Crash data was obtained from the WYDOT CARE program which includes all reported crashes on all rural county roads. Wyoming rural roads have relatively small numbers of crashes. Therefore, longer analysis periods were needed to identify high-risk locations. The Wyoming Rural Road Safety Program (WRRSP) obtained data over a 10-year period to conduct crash data analysis. The combined crash data and field safety evaluation procedure will result in the identification of high crash locations where specific safety countermeasures are recommended. The proposed benefit/cost analysis will insure that only cost-effective measures will be selected for funding.
WYDOT approved the WRRSP and recommended statewide implementation in 2008. In addition, WYDOT and the FHWA Division office approved the WRRSP for eligibility to receive funding from the High Risk Rural Road (HRRR) Program.
Three Wyoming counties were included in the initial study, and nine additional counties have participated since the initial study.
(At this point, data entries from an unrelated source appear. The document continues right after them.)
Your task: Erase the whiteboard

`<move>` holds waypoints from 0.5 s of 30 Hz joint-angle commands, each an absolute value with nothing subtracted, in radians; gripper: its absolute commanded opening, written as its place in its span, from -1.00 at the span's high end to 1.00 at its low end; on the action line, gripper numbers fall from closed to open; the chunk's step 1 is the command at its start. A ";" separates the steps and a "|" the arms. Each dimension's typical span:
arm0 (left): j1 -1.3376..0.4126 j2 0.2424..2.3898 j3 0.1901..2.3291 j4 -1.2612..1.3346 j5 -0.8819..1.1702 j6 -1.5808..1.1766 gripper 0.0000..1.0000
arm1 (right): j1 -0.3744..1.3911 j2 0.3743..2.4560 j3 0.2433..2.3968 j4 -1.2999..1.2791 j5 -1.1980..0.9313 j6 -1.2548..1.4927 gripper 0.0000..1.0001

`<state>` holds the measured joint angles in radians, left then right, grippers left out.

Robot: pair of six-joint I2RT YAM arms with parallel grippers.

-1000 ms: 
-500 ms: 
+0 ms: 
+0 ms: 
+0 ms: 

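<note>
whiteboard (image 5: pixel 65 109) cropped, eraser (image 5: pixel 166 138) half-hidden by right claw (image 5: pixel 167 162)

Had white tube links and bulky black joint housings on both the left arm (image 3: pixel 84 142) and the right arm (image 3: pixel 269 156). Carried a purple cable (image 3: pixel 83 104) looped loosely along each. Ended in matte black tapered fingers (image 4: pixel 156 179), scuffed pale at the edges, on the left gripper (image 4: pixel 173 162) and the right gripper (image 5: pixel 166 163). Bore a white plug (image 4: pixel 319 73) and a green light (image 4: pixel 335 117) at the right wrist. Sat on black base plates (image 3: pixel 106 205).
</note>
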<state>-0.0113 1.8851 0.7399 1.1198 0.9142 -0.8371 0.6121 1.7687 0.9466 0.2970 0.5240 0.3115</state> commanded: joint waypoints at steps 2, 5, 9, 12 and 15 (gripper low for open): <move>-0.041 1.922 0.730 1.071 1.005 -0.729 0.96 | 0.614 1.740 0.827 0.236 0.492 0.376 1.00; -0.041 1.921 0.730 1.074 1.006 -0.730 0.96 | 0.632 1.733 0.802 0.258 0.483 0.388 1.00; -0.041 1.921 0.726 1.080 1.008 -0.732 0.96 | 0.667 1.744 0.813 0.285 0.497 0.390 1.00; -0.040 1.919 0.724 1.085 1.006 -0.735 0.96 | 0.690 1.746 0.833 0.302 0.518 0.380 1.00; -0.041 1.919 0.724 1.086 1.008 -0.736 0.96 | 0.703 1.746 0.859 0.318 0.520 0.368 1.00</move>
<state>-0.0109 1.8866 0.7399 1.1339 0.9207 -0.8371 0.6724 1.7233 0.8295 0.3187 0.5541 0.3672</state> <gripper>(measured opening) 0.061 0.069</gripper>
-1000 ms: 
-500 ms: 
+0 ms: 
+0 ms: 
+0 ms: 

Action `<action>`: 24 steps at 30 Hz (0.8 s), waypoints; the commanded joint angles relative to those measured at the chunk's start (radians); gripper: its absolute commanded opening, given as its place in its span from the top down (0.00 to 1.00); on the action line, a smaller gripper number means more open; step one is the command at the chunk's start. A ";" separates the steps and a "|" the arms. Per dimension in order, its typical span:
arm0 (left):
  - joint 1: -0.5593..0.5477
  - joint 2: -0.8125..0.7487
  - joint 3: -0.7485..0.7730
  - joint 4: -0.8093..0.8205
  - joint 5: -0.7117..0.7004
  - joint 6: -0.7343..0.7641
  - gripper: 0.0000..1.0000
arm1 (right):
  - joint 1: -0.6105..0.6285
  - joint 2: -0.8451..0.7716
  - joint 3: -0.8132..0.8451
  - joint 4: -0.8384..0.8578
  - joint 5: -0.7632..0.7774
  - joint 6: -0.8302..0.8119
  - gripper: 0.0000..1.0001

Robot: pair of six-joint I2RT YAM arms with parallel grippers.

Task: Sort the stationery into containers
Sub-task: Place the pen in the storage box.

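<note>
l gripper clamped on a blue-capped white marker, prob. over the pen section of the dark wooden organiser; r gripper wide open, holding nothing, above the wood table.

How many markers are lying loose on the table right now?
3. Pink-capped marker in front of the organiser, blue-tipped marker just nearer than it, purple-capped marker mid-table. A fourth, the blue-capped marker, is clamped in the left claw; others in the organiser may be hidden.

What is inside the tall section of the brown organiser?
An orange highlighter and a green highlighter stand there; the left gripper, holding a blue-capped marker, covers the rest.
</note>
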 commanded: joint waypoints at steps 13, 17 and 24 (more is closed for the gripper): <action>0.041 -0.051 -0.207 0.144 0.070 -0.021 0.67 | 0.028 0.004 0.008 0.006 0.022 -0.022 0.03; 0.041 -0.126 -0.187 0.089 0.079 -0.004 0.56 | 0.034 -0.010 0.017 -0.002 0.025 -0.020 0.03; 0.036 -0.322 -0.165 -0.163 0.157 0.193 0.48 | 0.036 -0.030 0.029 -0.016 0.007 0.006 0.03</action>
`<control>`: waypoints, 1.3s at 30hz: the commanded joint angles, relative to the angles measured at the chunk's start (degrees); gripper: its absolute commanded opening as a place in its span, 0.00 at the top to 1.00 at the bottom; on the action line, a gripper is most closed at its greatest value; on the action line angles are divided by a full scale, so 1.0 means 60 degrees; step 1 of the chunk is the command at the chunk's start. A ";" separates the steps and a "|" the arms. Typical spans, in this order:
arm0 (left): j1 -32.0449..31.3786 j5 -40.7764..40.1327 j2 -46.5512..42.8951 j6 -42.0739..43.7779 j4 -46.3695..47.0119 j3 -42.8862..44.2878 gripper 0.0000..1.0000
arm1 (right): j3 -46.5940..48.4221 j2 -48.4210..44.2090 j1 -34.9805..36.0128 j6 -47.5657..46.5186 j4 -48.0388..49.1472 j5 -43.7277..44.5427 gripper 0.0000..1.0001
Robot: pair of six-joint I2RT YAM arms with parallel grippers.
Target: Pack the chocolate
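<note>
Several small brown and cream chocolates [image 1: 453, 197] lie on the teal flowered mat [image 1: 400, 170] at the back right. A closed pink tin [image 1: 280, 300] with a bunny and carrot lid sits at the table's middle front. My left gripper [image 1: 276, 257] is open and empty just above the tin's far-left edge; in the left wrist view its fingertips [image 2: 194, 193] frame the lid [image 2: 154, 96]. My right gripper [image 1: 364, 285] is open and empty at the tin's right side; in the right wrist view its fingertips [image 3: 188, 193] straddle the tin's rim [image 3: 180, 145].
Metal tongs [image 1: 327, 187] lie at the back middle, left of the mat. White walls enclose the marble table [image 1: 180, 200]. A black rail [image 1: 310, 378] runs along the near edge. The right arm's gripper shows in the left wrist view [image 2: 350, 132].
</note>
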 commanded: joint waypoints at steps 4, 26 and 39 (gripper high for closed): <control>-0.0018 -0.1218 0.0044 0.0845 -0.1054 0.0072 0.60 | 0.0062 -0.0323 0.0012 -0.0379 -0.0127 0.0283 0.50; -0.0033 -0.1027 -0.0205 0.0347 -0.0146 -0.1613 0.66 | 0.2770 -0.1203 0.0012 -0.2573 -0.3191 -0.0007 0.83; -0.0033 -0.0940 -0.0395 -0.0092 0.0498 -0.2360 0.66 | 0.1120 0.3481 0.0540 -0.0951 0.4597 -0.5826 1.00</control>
Three additional counties have already requested help to implement this program in the near future. The statewide implementation was launched in 2009. Safety projects funded by the WRRSP included: Installation of advance warning signs, delineators, and guard railing, pavement striping; widening of shoulders; relocation of mail boxes from inside of right of way (ROW); installation of culvert and cattleguard extensions; relocation of fences, and improving horizontal and vertical alignments. A statewide sign program was also implemented with the WRRSP. This report summarizes the implementation of the WRRSP in Wyoming.